J Mol Biol. 2006 Sep 15;362(2):365-86. doi: 10.1016/j.jmb.2006.07.028. Epub 2006 Jul 21.
Identifying the interface between two interacting proteins provides important clues to the function of a protein, and is becoming increasing relevant to drug discovery. Here, surface patch analysis was combined with a Bayesian network to predict protein-protein binding sites with a success rate of 82% on a benchmark dataset of 180 proteins, improving by 6% on previous work and well above the 36% that would be achieved by a random method. A comparable success rate was achieved even when evolutionary information was missing, a further improvement on our previous method which was unable to handle incomplete data automatically. In a case study of the Mog1p family, we showed that our Bayesian network method can aid the prediction of previously uncharacterised binding sites and provide important clues to protein function. On Mog1p itself a putative binding site involved in the SLN1-SKN7 signal transduction pathway was detected, as was a Ran binding site, previously characterized solely by conservation studies, even though our automated method operated without using homologous proteins. On the remaining members of the family (two structural genomics targets, and a protein involved in the photosystem II complex in higher plants) we identified novel binding sites with little correspondence to those on Mog1p. These results suggest that members of the Mog1p family bind to different proteins and probably have different functions despite sharing the same overall fold. We also demonstrated the applicability of our method to drug discovery efforts by successfully locating a number of binding sites involved in the protein-protein interaction network of papilloma virus infection. In a separate study, we attempted to distinguish between the two types of binding site, obligate and non-obligate, within our dataset using a second Bayesian network. This proved difficult although some separation was achieved on the basis of patch size, electrostatic potential and conservation. Such was the similarity between the two interacting patch types, we were able to use obligate binding site properties to predict the location of non-obligate binding sites and vice versa.

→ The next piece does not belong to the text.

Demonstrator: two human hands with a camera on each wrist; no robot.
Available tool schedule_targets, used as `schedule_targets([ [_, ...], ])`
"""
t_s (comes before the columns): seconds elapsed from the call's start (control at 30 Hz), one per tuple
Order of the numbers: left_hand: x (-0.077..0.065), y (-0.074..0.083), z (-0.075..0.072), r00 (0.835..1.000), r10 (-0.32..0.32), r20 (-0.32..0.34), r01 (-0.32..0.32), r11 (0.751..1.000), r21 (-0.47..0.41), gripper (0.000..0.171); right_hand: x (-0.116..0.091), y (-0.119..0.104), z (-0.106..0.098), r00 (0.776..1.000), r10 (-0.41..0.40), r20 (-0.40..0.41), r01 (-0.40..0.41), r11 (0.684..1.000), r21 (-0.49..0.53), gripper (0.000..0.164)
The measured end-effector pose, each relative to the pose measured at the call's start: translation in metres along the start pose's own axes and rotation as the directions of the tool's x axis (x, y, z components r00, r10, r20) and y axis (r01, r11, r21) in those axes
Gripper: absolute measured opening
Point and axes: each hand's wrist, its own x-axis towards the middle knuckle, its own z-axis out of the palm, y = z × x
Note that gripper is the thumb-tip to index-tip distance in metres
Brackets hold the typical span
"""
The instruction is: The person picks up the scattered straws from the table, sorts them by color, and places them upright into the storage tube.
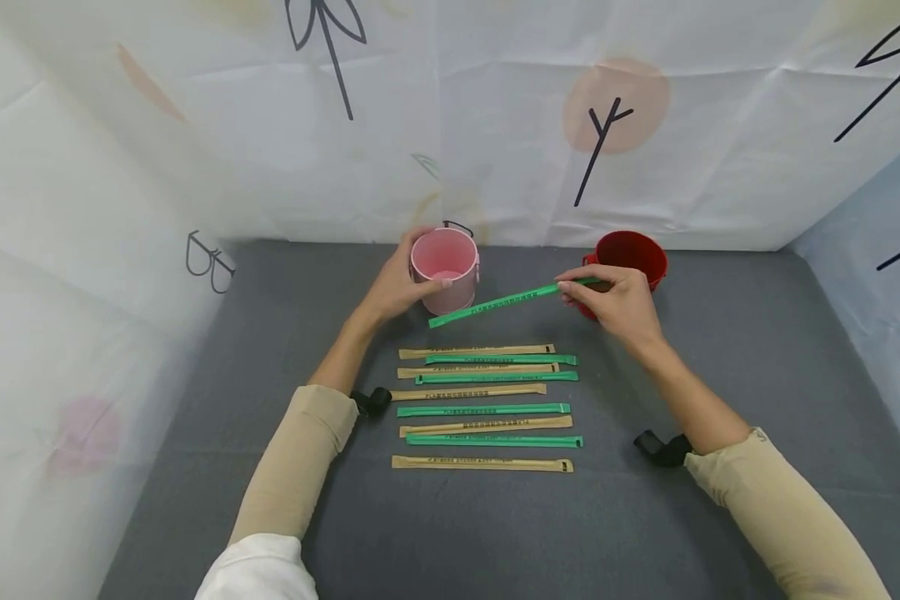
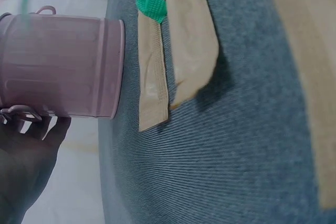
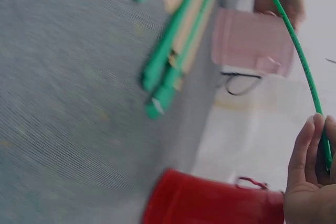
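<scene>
At the back of the table, a small pink bucket (image 1: 461, 287) stands in my left hand (image 1: 393, 287). The thumb lies along its front near the rim, the fingers around its left side. My right hand (image 1: 626, 304) pinches one end of a slim green paper-wrapped straw (image 1: 495, 305) between thumb and fingers. That straw hangs above the table, its far end slanting down left to just in front of the pink bucket. Behind the right hand stands a red bucket (image 1: 662, 267), partly covered by the hand. The right wrist view shows the held straw (image 3: 299, 51) slightly bowed.
Several wrapped straws, tan (image 1: 482, 463) and green (image 1: 483, 410), lie crosswise in a stack of rows on the grey table (image 1: 495, 533) between my arms. Some overlap. White printed cloth (image 1: 487, 125) hangs behind and at the sides.
</scene>
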Motion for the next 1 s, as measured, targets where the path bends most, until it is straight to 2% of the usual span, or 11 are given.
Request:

确定两个相互作用蛋白之间的界面可为蛋白功能提供重要线索,并且在药物发现中变得越来越重要。在此,表面斑块分析与贝叶斯网络相结合,在一个包含180种蛋白的基准数据集上预测蛋白-蛋白结合位点,成功率达82%,比之前的工作提高了6%,远高于随机方法所能达到的36%。即使缺少进化信息,也能获得相当的成功率,这是对我们之前无法自动处理不完整数据的方法的进一步改进。在对Mog1p家族的案例研究中,我们表明我们的贝叶斯网络方法有助于预测以前未表征的结合位点,并为蛋白功能提供重要线索。在Mog1p自身上,检测到一个参与SLN1-SKN7信号转导途径的假定结合位点,以及一个Ran结合位点,该位点之前仅通过保守性研究进行了表征,尽管我们的自动化方法在不使用同源蛋白的情况下运行。在该家族的其他成员(两个结构基因组学靶点,以及高等植物中参与光系统II复合体的一种蛋白)上,我们鉴定出了与Mog1p上的位点几乎没有对应关系的新结合位点。这些结果表明,Mog1p家族的成员尽管具有相同的整体折叠结构,但它们与不同的蛋白结合,可能具有不同的功能。我们还通过成功定位乳头瘤病毒感染的蛋白-蛋白相互作用网络中涉及的多个结合位点,证明了我们的方法在药物发现工作中的适用性。在另一项研究中,我们试图使用第二个贝叶斯网络在我们的数据集中区分两种类型的结合位点,即专一性和非专一性结合位点。尽管基于斑块大小、静电势和保守性实现了一些区分,但这证明是困难的。这两种相互作用斑块类型之间的相似性使得我们能够利用专一性结合位点的特性来预测非专一性结合位点的位置,反之亦然。